• _What you should do_
Every word of the data must be reproduced in your reply exactly.

[Entries taken from a collection]

• • • • •

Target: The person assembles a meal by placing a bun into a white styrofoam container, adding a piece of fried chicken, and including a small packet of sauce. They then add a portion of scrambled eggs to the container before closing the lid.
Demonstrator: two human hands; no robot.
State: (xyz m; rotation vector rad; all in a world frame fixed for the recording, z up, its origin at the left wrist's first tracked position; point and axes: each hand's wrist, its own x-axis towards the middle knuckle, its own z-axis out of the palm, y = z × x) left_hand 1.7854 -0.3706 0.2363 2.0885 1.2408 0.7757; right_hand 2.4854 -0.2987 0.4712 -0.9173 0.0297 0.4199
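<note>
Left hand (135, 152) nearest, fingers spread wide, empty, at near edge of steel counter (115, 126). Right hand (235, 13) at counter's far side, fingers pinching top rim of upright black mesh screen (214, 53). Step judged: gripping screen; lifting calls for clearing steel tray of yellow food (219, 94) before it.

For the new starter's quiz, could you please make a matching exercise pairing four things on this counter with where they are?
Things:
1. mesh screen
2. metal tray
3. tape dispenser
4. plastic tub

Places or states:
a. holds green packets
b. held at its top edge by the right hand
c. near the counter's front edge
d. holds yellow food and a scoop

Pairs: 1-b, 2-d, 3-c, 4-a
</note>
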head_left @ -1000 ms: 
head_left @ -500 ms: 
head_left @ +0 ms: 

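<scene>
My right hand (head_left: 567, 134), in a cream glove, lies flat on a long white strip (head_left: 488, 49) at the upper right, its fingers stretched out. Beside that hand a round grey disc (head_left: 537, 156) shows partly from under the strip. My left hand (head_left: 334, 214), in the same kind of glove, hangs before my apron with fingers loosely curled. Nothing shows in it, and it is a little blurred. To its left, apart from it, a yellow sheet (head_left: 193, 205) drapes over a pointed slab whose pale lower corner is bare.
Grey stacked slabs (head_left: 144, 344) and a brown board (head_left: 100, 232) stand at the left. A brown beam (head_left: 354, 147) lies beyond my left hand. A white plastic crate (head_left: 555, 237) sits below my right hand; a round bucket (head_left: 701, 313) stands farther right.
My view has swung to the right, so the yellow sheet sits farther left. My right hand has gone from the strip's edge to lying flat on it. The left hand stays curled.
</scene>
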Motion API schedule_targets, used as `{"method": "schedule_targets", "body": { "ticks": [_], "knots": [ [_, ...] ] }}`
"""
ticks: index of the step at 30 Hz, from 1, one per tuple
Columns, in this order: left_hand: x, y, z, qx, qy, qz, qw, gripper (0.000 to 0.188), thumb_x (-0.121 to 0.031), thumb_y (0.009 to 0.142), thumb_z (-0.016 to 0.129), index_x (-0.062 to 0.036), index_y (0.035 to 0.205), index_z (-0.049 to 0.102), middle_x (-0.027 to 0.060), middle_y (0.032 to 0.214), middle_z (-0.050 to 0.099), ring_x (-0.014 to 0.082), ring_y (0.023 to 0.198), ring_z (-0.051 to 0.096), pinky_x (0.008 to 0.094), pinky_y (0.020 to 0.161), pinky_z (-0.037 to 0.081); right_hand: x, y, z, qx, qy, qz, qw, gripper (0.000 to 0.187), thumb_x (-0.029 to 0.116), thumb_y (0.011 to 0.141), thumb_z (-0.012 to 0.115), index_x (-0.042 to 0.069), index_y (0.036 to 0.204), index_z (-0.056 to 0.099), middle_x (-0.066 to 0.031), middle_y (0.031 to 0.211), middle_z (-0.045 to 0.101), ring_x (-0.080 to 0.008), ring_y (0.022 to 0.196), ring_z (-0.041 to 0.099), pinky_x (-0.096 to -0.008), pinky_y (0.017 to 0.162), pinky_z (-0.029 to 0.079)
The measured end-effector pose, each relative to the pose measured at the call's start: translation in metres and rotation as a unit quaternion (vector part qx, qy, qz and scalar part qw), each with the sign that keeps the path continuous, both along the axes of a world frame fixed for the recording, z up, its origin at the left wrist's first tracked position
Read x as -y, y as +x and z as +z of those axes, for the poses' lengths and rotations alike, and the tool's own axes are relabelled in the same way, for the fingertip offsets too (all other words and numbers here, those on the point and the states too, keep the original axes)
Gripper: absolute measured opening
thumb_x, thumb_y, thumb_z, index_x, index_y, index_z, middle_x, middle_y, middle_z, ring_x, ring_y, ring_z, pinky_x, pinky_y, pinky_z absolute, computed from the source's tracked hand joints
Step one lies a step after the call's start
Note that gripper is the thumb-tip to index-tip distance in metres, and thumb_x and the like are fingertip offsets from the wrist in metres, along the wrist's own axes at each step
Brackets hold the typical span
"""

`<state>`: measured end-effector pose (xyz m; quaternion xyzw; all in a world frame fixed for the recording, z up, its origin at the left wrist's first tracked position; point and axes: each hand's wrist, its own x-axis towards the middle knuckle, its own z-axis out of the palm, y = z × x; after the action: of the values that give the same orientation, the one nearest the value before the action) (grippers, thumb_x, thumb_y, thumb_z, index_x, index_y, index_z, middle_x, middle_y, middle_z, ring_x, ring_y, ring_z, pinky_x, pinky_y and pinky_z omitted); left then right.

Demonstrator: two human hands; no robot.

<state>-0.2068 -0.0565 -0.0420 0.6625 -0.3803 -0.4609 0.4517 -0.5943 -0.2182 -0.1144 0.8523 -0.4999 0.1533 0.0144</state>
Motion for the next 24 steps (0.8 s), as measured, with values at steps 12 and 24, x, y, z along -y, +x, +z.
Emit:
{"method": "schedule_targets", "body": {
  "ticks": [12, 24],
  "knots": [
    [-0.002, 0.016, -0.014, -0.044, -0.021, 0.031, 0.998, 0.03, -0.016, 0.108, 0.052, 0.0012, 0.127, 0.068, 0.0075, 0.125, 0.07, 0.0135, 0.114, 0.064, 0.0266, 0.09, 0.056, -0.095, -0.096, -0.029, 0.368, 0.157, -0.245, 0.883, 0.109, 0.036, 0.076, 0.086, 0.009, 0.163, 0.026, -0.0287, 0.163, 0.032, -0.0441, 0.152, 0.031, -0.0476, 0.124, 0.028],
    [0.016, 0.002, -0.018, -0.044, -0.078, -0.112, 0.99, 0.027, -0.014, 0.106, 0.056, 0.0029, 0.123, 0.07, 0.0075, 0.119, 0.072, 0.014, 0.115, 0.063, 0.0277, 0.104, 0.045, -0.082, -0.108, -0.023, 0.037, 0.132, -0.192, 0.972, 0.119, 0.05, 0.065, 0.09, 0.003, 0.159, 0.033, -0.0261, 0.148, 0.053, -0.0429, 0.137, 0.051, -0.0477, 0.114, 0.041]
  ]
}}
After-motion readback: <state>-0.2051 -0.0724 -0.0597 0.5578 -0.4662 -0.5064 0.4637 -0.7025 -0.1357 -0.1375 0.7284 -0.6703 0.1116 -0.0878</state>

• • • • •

• _Response below_
Target: The person assembles a meal by placing a bun into a white styrofoam container, adding a piece of fried chicken, and including a small packet of sauce. They then add a portion of scrambled eggs to the container before closing the lid.
Demonstrator: two human hands; no robot.
State: (xyz m; rotation vector rad; all in a world frame fixed for the recording, z up, its origin at the left wrist's first tracked position; point and axes: each hand's wrist, its own x-axis towards the middle knuckle, its own z-axis out of the palm, y = z × x) left_hand 1.7854 -0.3706 0.2363 2.0885 1.2408 0.7757; right_hand 2.4854 -0.2987 0.4712 -0.9173 0.0297 0.4199
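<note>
Left hand (135, 152) nearest, fingers spread wide, empty, at near edge of steel counter (115, 126). Right hand (235, 13) at counter's far side, fingers pinching top rim of upright black mesh screen (214, 53). Step judged: gripping screen; lifting calls for clearing steel tray of yellow food (219, 94) before it.

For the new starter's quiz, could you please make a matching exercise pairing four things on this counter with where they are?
Things:
1. mesh screen
2. metal tray
3. tape dispenser
4. plastic tub

Places or states:
a. holds green packets
b. held at its top edge by the right hand
c. near the counter's front edge
d. holds yellow food and a scoop

Pairs: 1-b, 2-d, 3-c, 4-a
</note>
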head_left @ -1000 ms: 
head_left @ -500 ms: 
head_left @ +0 ms: 

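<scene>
My right hand (head_left: 567, 134), in a cream glove, lies flat on a long white strip (head_left: 488, 49) at the upper right, its fingers stretched out. Beside that hand a round grey disc (head_left: 537, 156) shows partly from under the strip. My left hand (head_left: 334, 214), in the same kind of glove, hangs before my apron with fingers loosely curled. Nothing shows in it, and it is a little blurred. To its left, apart from it, a yellow sheet (head_left: 193, 205) drapes over a pointed slab whose pale lower corner is bare.
Grey stacked slabs (head_left: 144, 344) and a brown board (head_left: 100, 232) stand at the left. A brown beam (head_left: 354, 147) lies beyond my left hand. A white plastic crate (head_left: 555, 237) sits below my right hand; a round bucket (head_left: 701, 313) stands farther right.
My view has swung to the right, so the yellow sheet sits farther left. My right hand has gone from the strip's edge to lying flat on it. The left hand stays curled.
</scene>
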Motion API schedule_targets, used as `{"method": "schedule_targets", "body": { "ticks": [_], "knots": [ [_, ...] ] }}`
"""
ticks: index of the step at 30 Hz, from 1, one per tuple
Columns, in this order: left_hand: x, y, z, qx, qy, qz, qw, gripper (0.000 to 0.188), thumb_x (-0.121 to 0.031), thumb_y (0.009 to 0.142), thumb_z (-0.016 to 0.129), index_x (-0.062 to 0.036), index_y (0.035 to 0.205), index_z (-0.049 to 0.102), middle_x (-0.027 to 0.060), middle_y (0.032 to 0.214), middle_z (-0.050 to 0.099), ring_x (-0.014 to 0.082), ring_y (0.023 to 0.198), ring_z (-0.051 to 0.096), pinky_x (0.008 to 0.094), pinky_y (0.020 to 0.161), pinky_z (-0.037 to 0.081); right_hand: x, y, z, qx, qy, qz, qw, gripper (0.000 to 0.187), thumb_x (-0.029 to 0.116), thumb_y (0.011 to 0.141), thumb_z (-0.012 to 0.115), index_x (-0.042 to 0.069), index_y (0.036 to 0.204), index_z (-0.056 to 0.099), middle_x (-0.066 to 0.031), middle_y (0.031 to 0.211), middle_z (-0.045 to 0.101), ring_x (-0.080 to 0.008), ring_y (0.022 to 0.196), ring_z (-0.041 to 0.099), pinky_x (-0.096 to -0.008), pinky_y (0.017 to 0.162), pinky_z (-0.029 to 0.079)
The measured end-effector pose, each relative to the pose measured at the call's start: translation in metres and rotation as a unit quaternion (vector part qx, qy, qz and scalar part qw), each with the sign that keeps the path continuous, both along the axes of a world frame fixed for the recording, z up, its origin at the left wrist's first tracked position
Read x as -y, y as +x and z as +z of those axes, for the poses' lengths and rotations alike, and the tool's own axes are relabelled in the same way, for the fingertip offsets too (all other words and numbers here, those on the point and the states too, keep the original axes)
Gripper: absolute measured opening
thumb_x, thumb_y, thumb_z, index_x, index_y, index_z, middle_x, middle_y, middle_z, ring_x, ring_y, ring_z, pinky_x, pinky_y, pinky_z absolute, computed from the source's tracked hand joints
Step one lies a step after the call's start
Note that gripper is the thumb-tip to index-tip distance in metres, and thumb_x and the like are fingertip offsets from the wrist in metres, along the wrist's own axes at each step
Brackets hold the typical span
"""

`<state>`: measured end-effector pose (xyz m; quaternion xyzw; all in a world frame fixed for the recording, z up, its origin at the left wrist's first tracked position; point and axes: each hand's wrist, its own x-axis towards the middle knuckle, its own z-axis out of the palm, y = z × x; after the action: of the values that give the same orientation, the one nearest the value before the action) (grippers, thumb_x, thumb_y, thumb_z, index_x, index_y, index_z, middle_x, middle_y, middle_z, ring_x, ring_y, ring_z, pinky_x, pinky_y and pinky_z omitted); left then right.

Demonstrator: two human hands; no robot.

<state>-0.2068 -0.0565 -0.0420 0.6625 -0.3803 -0.4609 0.4517 -0.5943 -0.2182 -0.1144 0.8523 -0.4999 0.1533 0.0144</state>
Motion for the next 24 steps (0.8 s), as measured, with values at steps 12 and 24, x, y, z along -y, +x, +z.
Emit:
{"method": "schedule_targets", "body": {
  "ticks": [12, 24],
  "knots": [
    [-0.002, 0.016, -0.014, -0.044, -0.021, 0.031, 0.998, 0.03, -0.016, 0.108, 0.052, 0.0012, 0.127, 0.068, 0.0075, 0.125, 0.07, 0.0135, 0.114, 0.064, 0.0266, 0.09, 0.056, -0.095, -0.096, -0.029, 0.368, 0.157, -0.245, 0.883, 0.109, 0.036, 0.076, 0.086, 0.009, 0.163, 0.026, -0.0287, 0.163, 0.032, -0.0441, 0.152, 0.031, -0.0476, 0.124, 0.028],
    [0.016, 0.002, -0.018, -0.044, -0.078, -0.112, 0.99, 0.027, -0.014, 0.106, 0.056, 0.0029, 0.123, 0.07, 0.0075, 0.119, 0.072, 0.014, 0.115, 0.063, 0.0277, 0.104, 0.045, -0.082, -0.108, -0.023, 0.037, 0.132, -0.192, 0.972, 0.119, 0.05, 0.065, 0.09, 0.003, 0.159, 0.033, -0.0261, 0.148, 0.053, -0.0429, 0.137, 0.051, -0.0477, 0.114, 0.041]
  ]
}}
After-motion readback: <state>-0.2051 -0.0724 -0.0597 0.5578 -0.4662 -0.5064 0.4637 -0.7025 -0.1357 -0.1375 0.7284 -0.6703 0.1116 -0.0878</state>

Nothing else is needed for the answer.